La actualización que debía cerrar 570 vulnerabilidades en Windows, en algunos equipos Dell en su lugar provocó apagados espontáneos del equipo. Microsoft confirmó el problema y detuvo la distribución de la actualización acumulativa de julio KB5101650 en los dispositivos afectados.
Se trata de una actualización de seguridad obligatoria publicada el martes 14 de julio dentro del ciclo regular de correcciones. Además de corregir cientos de vulnerabilidades, añadía una función de restauración del sistema a un punto en el tiempo. Pero en algunos equipos Dell con procesadores Intel, tras la instalación comenzaron a registrarse apagados espontáneos, caída de rendimiento, sobrecalentamiento y descarga acelerada de la batería.

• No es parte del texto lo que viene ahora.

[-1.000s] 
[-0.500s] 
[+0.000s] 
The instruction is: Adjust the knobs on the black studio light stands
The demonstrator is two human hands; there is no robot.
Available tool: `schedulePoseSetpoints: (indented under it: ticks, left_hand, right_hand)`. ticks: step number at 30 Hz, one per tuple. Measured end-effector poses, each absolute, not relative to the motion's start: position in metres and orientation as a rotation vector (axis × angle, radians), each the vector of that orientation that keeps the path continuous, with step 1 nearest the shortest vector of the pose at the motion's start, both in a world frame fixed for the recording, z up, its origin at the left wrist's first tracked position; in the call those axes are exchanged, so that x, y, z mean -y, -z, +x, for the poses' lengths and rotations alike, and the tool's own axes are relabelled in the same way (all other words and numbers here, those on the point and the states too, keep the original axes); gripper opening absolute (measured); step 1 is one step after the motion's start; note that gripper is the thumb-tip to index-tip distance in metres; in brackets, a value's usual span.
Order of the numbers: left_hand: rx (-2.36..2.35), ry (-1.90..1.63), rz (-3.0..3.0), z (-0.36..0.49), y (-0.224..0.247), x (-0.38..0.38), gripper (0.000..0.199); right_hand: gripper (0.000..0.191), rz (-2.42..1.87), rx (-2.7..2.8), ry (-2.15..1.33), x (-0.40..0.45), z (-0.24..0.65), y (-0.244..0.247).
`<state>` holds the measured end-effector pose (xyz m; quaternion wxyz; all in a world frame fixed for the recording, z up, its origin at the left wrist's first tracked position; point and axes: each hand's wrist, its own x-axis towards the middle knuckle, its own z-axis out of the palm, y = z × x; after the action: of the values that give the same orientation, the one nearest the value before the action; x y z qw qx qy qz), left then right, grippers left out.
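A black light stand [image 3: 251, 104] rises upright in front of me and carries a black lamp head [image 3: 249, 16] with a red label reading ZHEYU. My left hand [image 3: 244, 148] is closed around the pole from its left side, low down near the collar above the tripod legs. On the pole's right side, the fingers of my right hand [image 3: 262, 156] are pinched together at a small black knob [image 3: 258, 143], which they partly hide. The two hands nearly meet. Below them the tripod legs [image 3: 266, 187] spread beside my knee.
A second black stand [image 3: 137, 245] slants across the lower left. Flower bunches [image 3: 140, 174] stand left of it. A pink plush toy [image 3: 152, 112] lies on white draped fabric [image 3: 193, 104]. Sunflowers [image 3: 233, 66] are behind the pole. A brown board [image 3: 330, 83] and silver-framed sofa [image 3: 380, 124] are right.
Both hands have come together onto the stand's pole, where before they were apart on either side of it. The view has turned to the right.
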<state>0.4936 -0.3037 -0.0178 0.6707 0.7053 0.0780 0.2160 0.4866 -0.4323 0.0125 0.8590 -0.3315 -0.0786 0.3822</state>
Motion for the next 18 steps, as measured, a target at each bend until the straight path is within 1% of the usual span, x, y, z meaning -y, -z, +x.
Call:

La causa se encontró en el controlador Intel Innovation Platform Framework Processor Participant —un componente que gestiona el consumo de energía y la refrigeración del procesador. Es el responsable de evitar que el portátil se sobrecaliente y de distribuir correctamente la carga entre rendimiento y autonomía. Microsoft detectó fallos en su funcionamiento por primera vez en junio, cuando se publicó la actualización opcional KB5095093. Entonces algunos usuarios que la instalaron voluntariamente se encontraron con un icono de advertencia en el Administrador de dispositivos junto a ese controlador.
El problema se agravó porque los cambios de la actualización opcional de junio suelen incorporarse al siguiente lanzamiento obligatorio. Así sucedió: en julio el conflicto afectó no solo a quienes instalaron la versión de prueba, sino a todos los propietarios de los modelos vulnerables Dell. El culpable fue la nueva interfaz Windows USB-C Connection Manager, añadida en junio para mejorar el funcionamiento de los puertos USB; resultó ser incompatible con el controlador Intel en algunas máquinas Dell.

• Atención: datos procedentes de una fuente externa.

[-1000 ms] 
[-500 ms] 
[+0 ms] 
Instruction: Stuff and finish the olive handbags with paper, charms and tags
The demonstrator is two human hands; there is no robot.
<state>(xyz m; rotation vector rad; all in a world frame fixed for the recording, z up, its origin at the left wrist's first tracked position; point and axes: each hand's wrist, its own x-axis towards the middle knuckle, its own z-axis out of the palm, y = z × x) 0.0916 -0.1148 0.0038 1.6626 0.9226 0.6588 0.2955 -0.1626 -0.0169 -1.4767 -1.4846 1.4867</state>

Ni Microsoft ni Dell revelaron la lista de modelos concretos afectados, lo cual no es habitual en estos incidentes; por lo general los fabricantes indican los dispositivos concretos. Por ello resulta difícil evaluar la escala exacta del problema, pero la falta de aclaraciones puede indicar que se extiende más de lo que parece.

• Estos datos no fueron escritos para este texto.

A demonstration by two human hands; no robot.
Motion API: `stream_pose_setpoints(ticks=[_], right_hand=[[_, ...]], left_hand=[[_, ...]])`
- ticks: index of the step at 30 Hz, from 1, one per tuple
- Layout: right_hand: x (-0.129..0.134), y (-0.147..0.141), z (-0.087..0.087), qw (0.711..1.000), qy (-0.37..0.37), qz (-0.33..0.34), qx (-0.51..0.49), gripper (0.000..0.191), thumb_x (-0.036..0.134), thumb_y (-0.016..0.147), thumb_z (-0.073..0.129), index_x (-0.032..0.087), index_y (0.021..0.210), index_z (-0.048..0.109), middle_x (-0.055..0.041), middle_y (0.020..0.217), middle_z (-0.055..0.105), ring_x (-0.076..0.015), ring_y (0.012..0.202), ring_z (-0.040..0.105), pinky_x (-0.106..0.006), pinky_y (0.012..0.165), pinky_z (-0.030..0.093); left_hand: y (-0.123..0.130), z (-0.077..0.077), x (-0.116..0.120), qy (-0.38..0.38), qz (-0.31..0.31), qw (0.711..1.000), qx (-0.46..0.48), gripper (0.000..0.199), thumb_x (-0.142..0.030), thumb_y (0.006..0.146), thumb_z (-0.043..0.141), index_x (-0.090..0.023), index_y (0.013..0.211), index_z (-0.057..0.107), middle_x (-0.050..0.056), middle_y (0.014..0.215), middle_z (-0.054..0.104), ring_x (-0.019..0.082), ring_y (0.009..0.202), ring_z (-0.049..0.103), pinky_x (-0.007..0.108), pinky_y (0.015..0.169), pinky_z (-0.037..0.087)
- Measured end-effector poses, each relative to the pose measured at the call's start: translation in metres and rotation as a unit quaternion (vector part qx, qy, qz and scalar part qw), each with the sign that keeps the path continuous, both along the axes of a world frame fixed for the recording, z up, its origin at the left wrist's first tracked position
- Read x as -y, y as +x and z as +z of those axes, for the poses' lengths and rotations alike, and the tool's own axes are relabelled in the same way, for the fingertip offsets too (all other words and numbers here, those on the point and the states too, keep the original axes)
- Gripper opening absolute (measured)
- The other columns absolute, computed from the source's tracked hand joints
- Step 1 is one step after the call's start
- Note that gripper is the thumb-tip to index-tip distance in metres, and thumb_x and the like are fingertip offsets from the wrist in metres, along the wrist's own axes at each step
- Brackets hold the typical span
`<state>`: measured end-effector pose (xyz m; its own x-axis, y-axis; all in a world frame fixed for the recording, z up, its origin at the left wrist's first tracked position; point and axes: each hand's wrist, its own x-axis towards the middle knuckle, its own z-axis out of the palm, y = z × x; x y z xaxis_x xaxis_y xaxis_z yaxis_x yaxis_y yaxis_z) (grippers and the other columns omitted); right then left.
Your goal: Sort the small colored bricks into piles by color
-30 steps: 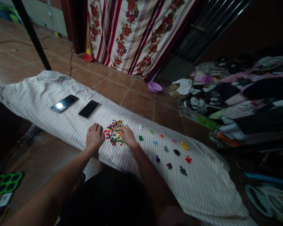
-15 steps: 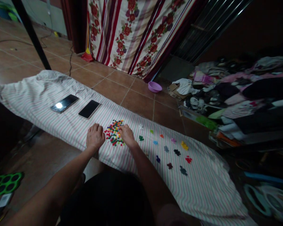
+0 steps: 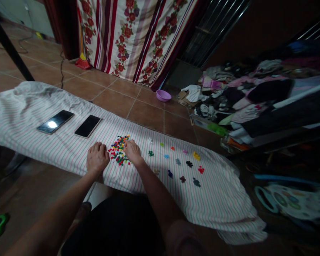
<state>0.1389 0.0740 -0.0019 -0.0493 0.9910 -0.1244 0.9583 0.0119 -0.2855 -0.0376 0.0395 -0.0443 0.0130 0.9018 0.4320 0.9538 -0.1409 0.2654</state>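
Currently, the left hand (image 3: 97, 158) is resting, fingers loosely bent, just left of the mixed colored pieces (image 3: 118, 153); the right hand (image 3: 132, 152) is bunching its fingers at their right side, any grip in either being hidden. Single-color clusters (image 3: 189, 164) are lying right, two phones (image 3: 87, 126) far left.

From my remote seat I see what looks like a home: a flowered curtain (image 3: 128, 39) hangs at the top of the frame, a broom (image 3: 82, 64) stands at upper left, a purple basin (image 3: 163, 95) sits on floor tiles (image 3: 146, 114) above centre, and clothes (image 3: 240, 89) lie heaped at upper right.
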Motion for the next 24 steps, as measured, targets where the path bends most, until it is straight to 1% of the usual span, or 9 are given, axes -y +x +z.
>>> stream_pose_setpoints(ticks=[5, 11, 15, 18, 21, 24], right_hand=[[0.002, 0.000, 0.000, 1.000, 0.010, -0.003, -0.008, 0.023, 0.020, 0.092, 0.049, 0.022, 0.109, 0.065, -0.0079, 0.111, 0.061, -0.0174, 0.099, 0.060, -0.027, 0.082, 0.045], [0.001, 0.006, -0.013, 0.995, 0.065, -0.019, -0.080, 0.018, 0.017, 0.088, 0.053, 0.022, 0.099, 0.066, -0.0058, 0.102, 0.064, -0.0160, 0.094, 0.061, -0.026, 0.084, 0.045], [0.002, 0.010, -0.024, 0.981, 0.107, -0.034, -0.159, 0.013, 0.016, 0.084, 0.055, 0.021, 0.091, 0.065, -0.0036, 0.094, 0.067, -0.0151, 0.086, 0.063, -0.025, 0.081, 0.047], [0.002, 0.015, -0.029, 0.967, 0.103, -0.059, -0.227, 0.008, 0.019, 0.082, 0.056, 0.022, 0.086, 0.063, -0.0002, 0.084, 0.068, -0.0144, 0.077, 0.064, -0.024, 0.074, 0.048], [0.004, 0.023, -0.029, 0.954, 0.096, -0.088, -0.271, 0.006, 0.023, 0.079, 0.058, 0.022, 0.084, 0.061, 0.0018, 0.076, 0.068, -0.0149, 0.073, 0.065, -0.025, 0.070, 0.048], [0.008, 0.036, -0.025, 0.944, 0.104, -0.104, -0.294, 0.008, 0.025, 0.077, 0.058, 0.022, 0.084, 0.061, 0.0020, 0.076, 0.068, -0.0156, 0.074, 0.066, -0.025, 0.069, 0.049]], left_hand=[[0.001, 0.002, 0.000, -0.008, 0.002, 1.000, -0.001, 0.026, -0.021, 0.084, 0.048, -0.013, 0.104, 0.063, 0.017, 0.123, 0.062, 0.032, 0.117, 0.056, 0.045, 0.096, 0.043], [0.001, 0.002, 0.000, -0.012, 0.000, 1.000, 0.002, 0.025, -0.020, 0.084, 0.048, -0.014, 0.103, 0.064, 0.017, 0.123, 0.062, 0.031, 0.117, 0.055, 0.044, 0.096, 0.043], [0.000, 0.001, 0.000, -0.010, -0.001, 1.000, 0.011, 0.027, -0.020, 0.084, 0.048, -0.013, 0.105, 0.064, 0.017, 0.124, 0.061, 0.032, 0.119, 0.054, 0.045, 0.097, 0.042], [0.000, 0.001, 0.000, -0.011, -0.002, 1.000, 0.018, 0.027, -0.020, 0.084, 0.048, -0.013, 0.105, 0.064, 0.018, 0.125, 0.061, 0.032, 0.120, 0.053, 0.046, 0.098, 0.041], [0.000, 0.003, 0.001, -0.014, -0.004, 1.000, 0.022, 0.027, -0.020, 0.085, 0.047, -0.013, 0.105, 0.064, 0.019, 0.125, 0.060, 0.032, 0.120, 0.053, 0.047, 0.098, 0.042], [0.000, 0.004, 0.001, -0.015, -0.006, 0.999, 0.029, 0.027, -0.020, 0.084, 0.047, -0.014, 0.105, 0.064, 0.018, 0.125, 0.060, 0.032, 0.120, 0.053, 0.047, 0.097, 0.042]])
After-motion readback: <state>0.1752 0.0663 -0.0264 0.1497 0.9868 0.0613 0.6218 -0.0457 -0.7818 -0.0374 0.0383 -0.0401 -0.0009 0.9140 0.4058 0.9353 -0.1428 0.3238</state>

Según los datos disponibles, Microsoft bloqueó la actualización antes de que se instalara en los dispositivos incompatibles, por lo que no se han registrado casos masivos de averías de equipos. La compañía manifestó que trabaja en una solución junto con sus socios y planea publicar una corrección en los próximos días. Para el resto de usuarios, cuyos dispositivos no forman parte del grupo de riesgo, la recomendación sigue siendo la misma: instalar la actualización de julio lo antes posible, ya que corrige un gran número de vulnerabilidades.